#### WHAT IS NEEDED:
Copy every line of the material precisely.

#### DATA EXTRACT:
'''
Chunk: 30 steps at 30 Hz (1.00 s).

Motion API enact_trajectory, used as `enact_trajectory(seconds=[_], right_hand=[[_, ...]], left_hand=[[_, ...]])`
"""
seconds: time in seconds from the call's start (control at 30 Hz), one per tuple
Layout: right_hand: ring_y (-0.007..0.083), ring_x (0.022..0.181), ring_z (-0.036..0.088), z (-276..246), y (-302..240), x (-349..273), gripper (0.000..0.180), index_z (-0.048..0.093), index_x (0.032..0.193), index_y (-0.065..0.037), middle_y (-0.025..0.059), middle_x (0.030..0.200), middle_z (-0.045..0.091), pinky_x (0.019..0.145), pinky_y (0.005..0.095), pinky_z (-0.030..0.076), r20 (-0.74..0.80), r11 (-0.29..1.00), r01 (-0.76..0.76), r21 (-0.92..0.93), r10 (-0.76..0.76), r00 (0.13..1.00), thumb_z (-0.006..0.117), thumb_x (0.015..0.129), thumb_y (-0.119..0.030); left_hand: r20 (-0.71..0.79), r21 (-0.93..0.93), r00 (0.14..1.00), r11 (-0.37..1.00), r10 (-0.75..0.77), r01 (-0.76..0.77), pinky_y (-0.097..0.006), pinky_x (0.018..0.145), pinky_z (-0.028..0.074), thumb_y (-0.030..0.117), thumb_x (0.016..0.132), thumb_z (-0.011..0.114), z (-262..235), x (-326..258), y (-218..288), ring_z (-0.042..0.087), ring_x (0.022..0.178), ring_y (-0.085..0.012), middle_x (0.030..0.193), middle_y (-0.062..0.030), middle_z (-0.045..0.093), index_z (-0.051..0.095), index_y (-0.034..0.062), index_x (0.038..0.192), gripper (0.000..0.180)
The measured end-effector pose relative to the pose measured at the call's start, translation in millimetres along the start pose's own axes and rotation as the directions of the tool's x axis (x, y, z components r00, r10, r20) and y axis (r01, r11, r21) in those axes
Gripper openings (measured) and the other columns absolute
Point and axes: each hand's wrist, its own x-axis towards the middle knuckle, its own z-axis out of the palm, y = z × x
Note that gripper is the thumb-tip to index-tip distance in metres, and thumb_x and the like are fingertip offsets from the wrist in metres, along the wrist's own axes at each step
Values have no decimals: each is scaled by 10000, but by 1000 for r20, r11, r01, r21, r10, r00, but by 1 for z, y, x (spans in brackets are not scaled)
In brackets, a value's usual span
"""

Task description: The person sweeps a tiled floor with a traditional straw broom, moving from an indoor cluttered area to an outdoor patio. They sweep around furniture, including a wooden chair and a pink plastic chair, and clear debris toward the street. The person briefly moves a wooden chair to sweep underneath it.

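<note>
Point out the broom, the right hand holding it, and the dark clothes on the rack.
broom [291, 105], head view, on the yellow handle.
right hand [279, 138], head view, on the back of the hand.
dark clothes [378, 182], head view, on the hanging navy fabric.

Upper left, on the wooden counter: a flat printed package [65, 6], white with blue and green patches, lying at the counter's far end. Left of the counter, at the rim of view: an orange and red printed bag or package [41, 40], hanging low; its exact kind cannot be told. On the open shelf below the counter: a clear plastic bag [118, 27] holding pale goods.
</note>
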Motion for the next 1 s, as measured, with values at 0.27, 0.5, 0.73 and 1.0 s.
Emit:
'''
#### YOUR RESPONSE:
Chunk: 30 steps at 30 Hz (1.00 s).

Motion API enact_trajectory, used as `enact_trajectory(seconds=[_], right_hand=[[_, ...]], left_hand=[[_, ...]])`
"""
seconds: time in seconds from the call's start (control at 30 Hz), one per tuple
Layout: right_hand: ring_y (-0.007..0.083), ring_x (0.022..0.181), ring_z (-0.036..0.088), z (-276..246), y (-302..240), x (-349..273), gripper (0.000..0.180), index_z (-0.048..0.093), index_x (0.032..0.193), index_y (-0.065..0.037), middle_y (-0.025..0.059), middle_x (0.030..0.200), middle_z (-0.045..0.091), pinky_x (0.019..0.145), pinky_y (0.005..0.095), pinky_z (-0.030..0.076), r20 (-0.74..0.80), r11 (-0.29..1.00), r01 (-0.76..0.76), r21 (-0.92..0.93), r10 (-0.76..0.76), r00 (0.13..1.00), thumb_z (-0.006..0.117), thumb_x (0.015..0.129), thumb_y (-0.119..0.030); left_hand: r20 (-0.71..0.79), r21 (-0.93..0.93), r00 (0.14..1.00), r11 (-0.37..1.00), r10 (-0.75..0.77), r01 (-0.76..0.77), pinky_y (-0.097..0.006), pinky_x (0.018..0.145), pinky_z (-0.028..0.074), thumb_y (-0.030..0.117), thumb_x (0.016..0.132), thumb_z (-0.011..0.114), z (-262..235), x (-326..258), y (-218..288), ring_z (-0.042..0.087), ring_x (0.022..0.178), ring_y (-0.085..0.012), middle_x (0.030..0.193), middle_y (-0.062..0.030), middle_z (-0.045..0.093), index_z (-0.051..0.095), index_y (-0.034..0.062), index_x (0.038..0.192), gripper (0.000..0.180)
The measured end-effector pose relative to the pose measured at the call's start, translation in millimetres along the start pose's own axes and rotation as the directions of the tool's x axis (x, y, z components r00, r10, r20) and y axis (r01, r11, r21) in those axes
Gripper openings (measured) and the other columns absolute
Point and axes: each hand's wrist, its own x-axis towards the middle knuckle, its own z-axis out of the palm, y = z × x
Note that gripper is the thumb-tip to index-tip distance in metres, and thumb_x and the like are fingertip offsets from the wrist in metres, along the wrist's own axes at each step
Values have no decimals: each is scaled by 10000, but by 1000 for r20, r11, r01, r21, r10, r00, but by 1 for z, y, x (spans in brackets are not scaled)
In brackets, a value's usual span
"""

Task description: The person sweeps a tiled floor with a traditional straw broom, moving from an indoor cluttered area to an outdoor patio. They sweep around furniture, including a wooden chair and a pink plastic chair, and clear debris toward the street. The person briefly moves a wooden chair to sweep underneath it.

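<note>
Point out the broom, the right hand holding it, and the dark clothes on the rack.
broom [291, 105], head view, on the yellow handle.
right hand [279, 138], head view, on the back of the hand.
dark clothes [378, 182], head view, on the hanging navy fabric.

Upper left, on the wooden counter: a flat printed package [65, 6], white with blue and green patches, lying at the counter's far end. Left of the counter, at the rim of view: an orange and red printed bag or package [41, 40], hanging low; its exact kind cannot be told. On the open shelf below the counter: a clear plastic bag [118, 27] holding pale goods.
</note>
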Motion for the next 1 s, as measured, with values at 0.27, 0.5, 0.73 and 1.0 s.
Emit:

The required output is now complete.